■ **WHAT IS EXPECTED**
Go through the records below and show every line with the string "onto".
# # # # # # #
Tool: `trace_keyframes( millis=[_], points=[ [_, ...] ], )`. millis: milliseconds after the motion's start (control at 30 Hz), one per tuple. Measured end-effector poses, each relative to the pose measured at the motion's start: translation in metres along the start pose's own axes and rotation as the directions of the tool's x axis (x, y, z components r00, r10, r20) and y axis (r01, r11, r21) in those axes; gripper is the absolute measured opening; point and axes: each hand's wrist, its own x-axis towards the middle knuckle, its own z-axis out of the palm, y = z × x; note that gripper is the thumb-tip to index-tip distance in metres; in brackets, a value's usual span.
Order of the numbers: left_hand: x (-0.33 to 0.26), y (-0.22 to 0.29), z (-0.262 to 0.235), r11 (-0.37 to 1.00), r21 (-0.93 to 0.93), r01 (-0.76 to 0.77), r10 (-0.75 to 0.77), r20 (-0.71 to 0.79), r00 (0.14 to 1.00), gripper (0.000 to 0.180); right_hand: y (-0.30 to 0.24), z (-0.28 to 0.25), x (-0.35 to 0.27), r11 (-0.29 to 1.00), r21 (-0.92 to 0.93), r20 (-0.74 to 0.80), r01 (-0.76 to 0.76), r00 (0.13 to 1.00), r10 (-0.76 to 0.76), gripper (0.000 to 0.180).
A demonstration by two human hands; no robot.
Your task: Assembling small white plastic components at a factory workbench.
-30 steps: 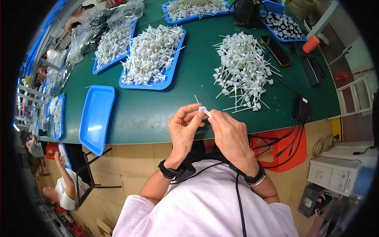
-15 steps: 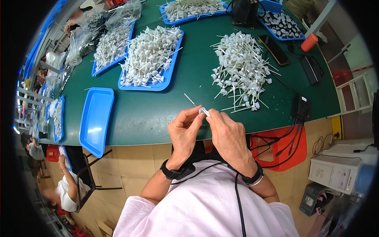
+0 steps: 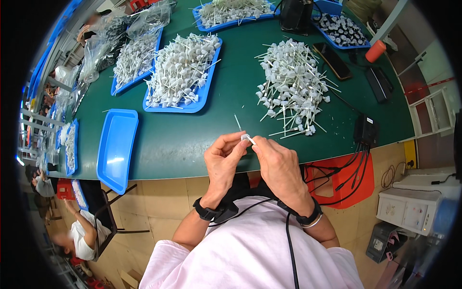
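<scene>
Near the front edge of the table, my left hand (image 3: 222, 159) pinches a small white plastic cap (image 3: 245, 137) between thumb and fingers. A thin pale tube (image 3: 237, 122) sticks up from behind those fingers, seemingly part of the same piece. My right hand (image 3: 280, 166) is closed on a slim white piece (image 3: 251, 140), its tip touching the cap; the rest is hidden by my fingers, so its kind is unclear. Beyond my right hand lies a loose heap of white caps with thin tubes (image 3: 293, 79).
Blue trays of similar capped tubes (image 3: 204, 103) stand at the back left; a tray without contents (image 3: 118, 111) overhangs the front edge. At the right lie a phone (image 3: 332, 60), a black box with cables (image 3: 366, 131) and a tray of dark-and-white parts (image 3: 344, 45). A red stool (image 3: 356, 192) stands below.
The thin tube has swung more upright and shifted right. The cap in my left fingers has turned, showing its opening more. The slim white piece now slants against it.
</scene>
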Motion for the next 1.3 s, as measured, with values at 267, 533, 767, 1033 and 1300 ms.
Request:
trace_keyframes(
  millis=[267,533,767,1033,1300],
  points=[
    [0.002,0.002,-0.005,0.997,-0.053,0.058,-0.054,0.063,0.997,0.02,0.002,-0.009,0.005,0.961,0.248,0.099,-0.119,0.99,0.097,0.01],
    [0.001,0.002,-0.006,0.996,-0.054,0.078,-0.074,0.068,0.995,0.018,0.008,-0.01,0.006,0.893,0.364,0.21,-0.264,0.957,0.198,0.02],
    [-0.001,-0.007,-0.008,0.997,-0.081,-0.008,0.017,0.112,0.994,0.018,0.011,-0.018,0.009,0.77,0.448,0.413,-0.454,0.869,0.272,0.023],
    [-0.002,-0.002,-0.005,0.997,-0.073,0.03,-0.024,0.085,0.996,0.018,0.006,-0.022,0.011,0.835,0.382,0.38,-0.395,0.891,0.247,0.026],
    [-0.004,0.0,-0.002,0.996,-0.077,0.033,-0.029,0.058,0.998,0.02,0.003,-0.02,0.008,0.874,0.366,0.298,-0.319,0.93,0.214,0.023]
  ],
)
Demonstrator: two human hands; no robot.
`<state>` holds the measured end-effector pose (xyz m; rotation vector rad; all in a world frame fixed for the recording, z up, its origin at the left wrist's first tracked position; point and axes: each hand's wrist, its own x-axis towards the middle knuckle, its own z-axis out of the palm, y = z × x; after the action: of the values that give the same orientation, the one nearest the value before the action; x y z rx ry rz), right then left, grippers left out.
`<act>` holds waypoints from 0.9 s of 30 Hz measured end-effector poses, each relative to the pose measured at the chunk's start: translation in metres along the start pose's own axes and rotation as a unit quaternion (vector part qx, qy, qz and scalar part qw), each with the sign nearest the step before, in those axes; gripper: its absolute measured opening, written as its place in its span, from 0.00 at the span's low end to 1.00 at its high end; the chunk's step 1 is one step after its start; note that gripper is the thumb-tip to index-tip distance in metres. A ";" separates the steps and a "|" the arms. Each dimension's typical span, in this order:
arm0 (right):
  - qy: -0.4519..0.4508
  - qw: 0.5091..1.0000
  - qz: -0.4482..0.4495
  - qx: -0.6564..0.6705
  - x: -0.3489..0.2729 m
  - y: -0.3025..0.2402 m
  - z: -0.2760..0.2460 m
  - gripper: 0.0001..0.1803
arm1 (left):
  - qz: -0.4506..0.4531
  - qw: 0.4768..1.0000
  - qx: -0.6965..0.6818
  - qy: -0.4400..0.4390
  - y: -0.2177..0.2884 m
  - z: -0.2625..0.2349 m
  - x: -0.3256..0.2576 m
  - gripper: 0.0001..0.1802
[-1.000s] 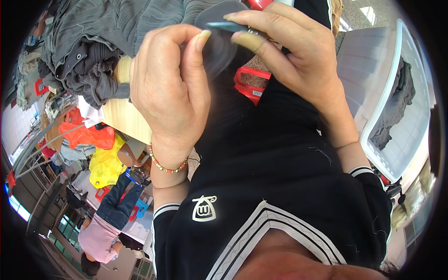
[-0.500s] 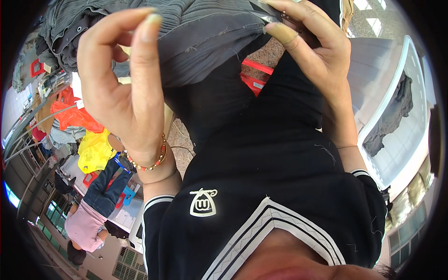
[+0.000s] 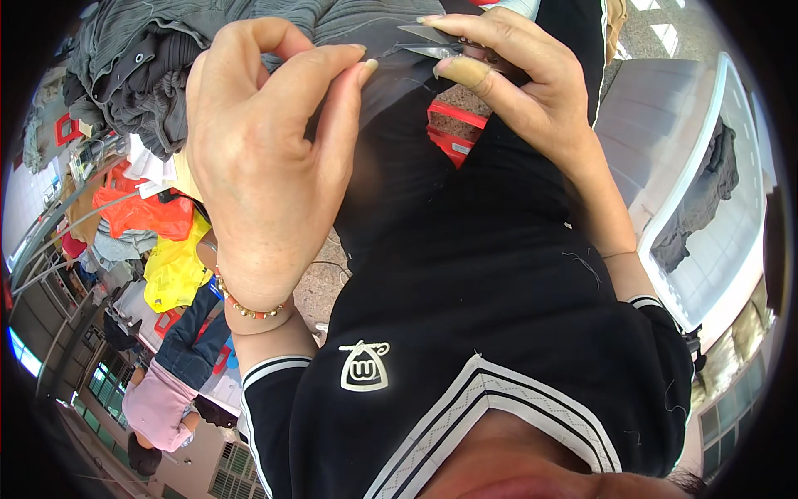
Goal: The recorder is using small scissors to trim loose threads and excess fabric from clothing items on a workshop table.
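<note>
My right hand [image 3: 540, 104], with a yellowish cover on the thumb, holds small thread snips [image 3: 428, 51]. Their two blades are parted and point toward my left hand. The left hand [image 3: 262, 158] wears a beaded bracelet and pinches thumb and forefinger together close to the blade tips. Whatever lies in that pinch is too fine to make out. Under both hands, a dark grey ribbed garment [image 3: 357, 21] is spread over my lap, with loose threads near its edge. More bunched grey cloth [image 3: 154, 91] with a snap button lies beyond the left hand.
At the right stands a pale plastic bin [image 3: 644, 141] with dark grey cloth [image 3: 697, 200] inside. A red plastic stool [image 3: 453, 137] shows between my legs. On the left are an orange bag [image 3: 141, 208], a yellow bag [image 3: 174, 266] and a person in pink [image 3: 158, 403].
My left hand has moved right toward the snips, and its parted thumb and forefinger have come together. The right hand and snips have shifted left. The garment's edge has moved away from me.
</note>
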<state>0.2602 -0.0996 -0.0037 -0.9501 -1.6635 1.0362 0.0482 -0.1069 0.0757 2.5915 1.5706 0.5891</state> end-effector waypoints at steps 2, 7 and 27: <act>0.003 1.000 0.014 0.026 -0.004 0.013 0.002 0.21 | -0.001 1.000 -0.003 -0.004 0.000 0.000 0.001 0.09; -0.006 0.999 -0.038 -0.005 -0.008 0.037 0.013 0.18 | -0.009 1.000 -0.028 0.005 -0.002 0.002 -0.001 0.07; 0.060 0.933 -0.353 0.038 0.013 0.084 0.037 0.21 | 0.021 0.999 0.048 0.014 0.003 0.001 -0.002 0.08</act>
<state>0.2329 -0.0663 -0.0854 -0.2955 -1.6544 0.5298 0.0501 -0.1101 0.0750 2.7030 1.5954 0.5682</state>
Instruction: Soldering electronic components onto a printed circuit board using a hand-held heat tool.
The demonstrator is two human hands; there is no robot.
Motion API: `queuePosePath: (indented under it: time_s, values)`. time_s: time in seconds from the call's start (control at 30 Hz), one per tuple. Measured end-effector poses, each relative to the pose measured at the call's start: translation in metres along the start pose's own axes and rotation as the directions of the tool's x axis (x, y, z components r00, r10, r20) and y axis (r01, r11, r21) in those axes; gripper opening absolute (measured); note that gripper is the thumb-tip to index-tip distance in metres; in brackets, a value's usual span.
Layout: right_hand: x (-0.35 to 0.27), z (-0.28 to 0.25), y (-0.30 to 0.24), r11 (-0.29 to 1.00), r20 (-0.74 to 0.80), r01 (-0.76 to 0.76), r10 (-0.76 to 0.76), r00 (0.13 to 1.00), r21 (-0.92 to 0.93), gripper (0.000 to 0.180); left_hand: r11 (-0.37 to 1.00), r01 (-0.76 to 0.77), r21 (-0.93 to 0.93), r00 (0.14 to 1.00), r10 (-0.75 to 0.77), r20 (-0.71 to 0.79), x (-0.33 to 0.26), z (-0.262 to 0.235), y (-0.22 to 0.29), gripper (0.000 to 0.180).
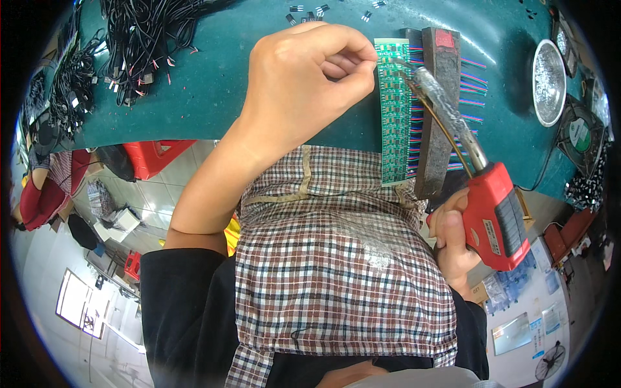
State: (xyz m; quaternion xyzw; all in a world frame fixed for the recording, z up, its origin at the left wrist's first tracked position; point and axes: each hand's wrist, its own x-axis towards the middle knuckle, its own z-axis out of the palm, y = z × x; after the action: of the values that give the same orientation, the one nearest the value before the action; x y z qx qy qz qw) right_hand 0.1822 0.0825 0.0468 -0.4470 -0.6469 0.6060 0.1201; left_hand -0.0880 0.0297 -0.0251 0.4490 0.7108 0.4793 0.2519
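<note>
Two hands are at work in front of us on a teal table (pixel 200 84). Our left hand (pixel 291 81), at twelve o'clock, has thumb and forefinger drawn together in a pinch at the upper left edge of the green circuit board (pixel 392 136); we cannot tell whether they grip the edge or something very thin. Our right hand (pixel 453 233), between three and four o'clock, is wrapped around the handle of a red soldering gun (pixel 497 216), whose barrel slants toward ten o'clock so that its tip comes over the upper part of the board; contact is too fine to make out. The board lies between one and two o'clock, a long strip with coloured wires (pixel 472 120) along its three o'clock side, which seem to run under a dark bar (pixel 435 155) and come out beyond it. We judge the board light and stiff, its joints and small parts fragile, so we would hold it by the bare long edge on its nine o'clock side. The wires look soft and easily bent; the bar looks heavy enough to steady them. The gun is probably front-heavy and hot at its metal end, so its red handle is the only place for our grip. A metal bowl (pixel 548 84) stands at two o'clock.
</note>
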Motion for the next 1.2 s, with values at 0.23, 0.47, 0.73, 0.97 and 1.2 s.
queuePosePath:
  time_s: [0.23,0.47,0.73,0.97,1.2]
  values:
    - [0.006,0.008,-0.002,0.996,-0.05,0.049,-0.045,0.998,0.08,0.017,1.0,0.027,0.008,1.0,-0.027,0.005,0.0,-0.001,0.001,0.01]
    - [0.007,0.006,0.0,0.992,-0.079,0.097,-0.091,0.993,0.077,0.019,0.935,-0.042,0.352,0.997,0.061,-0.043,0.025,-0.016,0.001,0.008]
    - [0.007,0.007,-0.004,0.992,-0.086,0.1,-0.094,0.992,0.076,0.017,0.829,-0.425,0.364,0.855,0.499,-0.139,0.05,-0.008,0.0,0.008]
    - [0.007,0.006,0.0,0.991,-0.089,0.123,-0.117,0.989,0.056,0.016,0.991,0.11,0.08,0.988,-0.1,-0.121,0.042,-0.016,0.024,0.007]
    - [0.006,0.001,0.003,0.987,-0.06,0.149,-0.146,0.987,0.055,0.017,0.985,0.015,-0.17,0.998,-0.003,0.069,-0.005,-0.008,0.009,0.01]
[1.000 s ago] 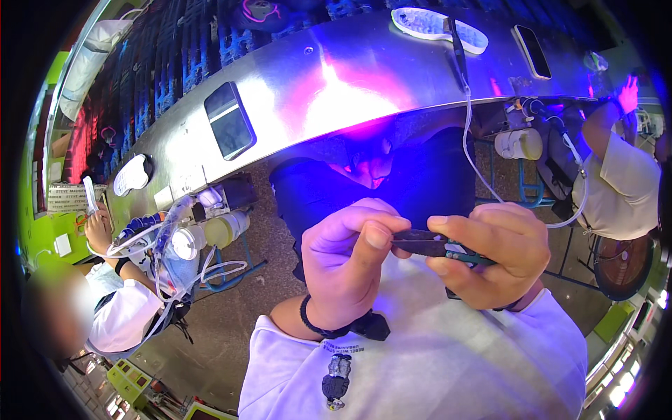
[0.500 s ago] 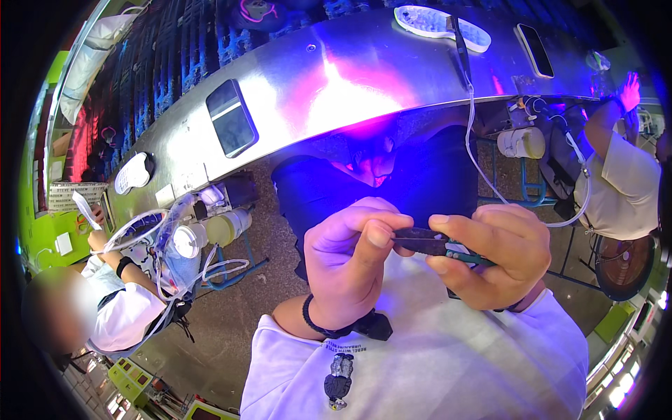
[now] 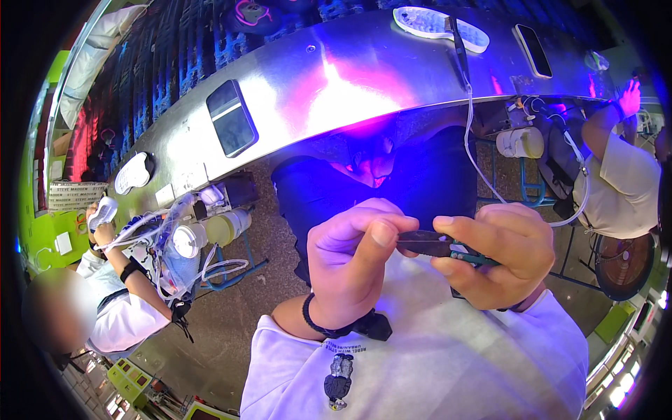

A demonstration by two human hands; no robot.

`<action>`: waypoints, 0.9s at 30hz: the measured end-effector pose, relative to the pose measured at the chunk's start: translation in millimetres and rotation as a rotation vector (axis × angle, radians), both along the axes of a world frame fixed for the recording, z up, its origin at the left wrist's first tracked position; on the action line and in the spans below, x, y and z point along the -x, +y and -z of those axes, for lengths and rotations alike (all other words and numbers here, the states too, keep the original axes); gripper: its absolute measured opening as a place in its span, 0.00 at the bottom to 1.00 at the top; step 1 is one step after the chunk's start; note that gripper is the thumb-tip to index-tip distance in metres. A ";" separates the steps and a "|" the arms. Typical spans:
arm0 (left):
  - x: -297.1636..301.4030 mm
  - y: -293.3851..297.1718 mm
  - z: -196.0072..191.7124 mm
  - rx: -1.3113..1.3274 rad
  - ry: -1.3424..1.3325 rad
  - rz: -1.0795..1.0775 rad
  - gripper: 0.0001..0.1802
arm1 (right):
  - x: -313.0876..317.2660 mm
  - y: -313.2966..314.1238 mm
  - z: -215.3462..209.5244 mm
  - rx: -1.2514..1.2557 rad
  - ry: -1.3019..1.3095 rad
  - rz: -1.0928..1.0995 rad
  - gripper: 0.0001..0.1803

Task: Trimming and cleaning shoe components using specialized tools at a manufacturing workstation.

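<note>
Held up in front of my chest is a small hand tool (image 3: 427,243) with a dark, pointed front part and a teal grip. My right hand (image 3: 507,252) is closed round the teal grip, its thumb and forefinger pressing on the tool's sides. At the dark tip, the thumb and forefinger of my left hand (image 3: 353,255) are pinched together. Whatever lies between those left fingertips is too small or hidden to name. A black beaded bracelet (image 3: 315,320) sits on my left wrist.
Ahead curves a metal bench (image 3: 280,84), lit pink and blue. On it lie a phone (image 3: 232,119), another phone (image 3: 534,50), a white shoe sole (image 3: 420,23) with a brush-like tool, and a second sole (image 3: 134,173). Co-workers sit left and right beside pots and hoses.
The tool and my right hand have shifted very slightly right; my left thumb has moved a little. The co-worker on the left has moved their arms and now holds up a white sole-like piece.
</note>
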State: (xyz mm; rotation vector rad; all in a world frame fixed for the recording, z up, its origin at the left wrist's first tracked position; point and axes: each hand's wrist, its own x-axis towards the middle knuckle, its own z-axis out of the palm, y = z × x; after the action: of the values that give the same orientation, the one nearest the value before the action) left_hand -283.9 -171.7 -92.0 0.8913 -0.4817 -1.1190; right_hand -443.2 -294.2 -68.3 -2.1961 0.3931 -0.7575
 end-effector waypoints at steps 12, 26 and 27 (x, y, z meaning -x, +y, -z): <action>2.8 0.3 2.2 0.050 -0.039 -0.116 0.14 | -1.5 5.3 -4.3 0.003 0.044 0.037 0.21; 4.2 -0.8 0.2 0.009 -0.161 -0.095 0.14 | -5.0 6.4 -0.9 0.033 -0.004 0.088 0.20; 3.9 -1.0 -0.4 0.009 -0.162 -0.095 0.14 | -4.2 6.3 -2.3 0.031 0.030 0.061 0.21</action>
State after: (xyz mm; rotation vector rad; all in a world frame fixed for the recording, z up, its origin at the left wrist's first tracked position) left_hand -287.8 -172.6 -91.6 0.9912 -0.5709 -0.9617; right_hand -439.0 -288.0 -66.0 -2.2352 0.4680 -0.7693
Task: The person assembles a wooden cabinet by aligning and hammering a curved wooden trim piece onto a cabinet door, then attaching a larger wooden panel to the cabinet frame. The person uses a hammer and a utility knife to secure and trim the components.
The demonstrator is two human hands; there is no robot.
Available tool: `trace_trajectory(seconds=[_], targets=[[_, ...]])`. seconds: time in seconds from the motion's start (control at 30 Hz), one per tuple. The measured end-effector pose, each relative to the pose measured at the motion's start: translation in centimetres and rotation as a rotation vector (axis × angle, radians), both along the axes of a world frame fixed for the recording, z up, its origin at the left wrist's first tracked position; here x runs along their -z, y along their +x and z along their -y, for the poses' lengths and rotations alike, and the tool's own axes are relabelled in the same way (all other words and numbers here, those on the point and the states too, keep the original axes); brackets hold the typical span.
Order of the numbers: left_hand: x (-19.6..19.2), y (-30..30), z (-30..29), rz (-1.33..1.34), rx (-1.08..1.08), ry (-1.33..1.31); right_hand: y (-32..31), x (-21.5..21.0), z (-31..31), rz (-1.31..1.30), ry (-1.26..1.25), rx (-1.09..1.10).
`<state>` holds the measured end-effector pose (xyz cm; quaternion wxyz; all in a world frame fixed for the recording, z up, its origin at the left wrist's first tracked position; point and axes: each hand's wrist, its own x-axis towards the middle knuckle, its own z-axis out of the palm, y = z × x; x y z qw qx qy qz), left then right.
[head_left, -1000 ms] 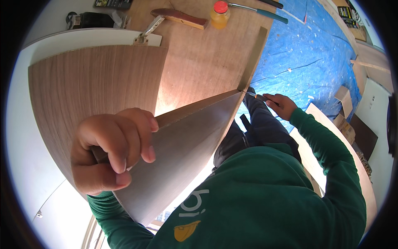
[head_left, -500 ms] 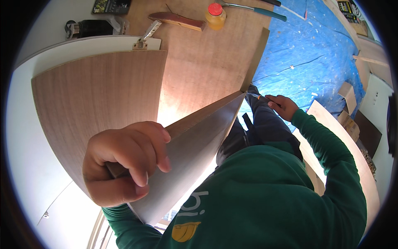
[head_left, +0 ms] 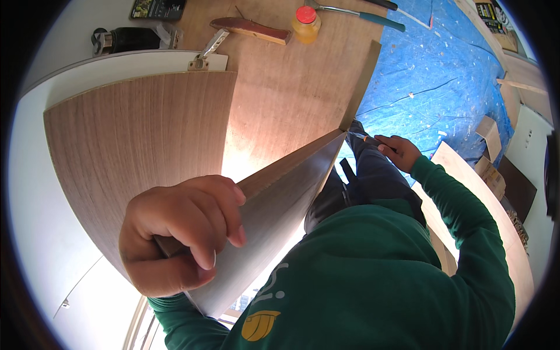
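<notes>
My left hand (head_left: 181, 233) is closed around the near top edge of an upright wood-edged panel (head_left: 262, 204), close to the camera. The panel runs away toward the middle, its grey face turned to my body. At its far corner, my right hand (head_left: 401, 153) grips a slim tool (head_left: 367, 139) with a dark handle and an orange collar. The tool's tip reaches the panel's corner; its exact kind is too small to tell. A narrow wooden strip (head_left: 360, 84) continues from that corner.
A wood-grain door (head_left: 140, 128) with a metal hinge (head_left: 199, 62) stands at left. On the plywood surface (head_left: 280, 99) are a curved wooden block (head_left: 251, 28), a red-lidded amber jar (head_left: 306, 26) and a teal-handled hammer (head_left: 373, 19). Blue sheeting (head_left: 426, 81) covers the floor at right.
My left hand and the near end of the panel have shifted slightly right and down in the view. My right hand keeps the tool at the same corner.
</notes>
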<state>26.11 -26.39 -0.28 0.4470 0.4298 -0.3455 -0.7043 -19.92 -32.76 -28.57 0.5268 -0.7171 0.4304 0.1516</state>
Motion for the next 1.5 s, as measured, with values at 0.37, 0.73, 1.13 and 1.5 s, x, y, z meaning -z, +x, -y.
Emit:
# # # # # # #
■ **REPLY**
Instruction: Soldering electronic components onto a printed circuit board using a hand-held heat tool.
Task: The person assembles a wooden cabinet by aligning and hammering a curved wooden trim piece onto a cabinet door, then attaching a larger wooden panel to the cabinet frame. The person uses a hammer and a utility knife to secure and trim the components.

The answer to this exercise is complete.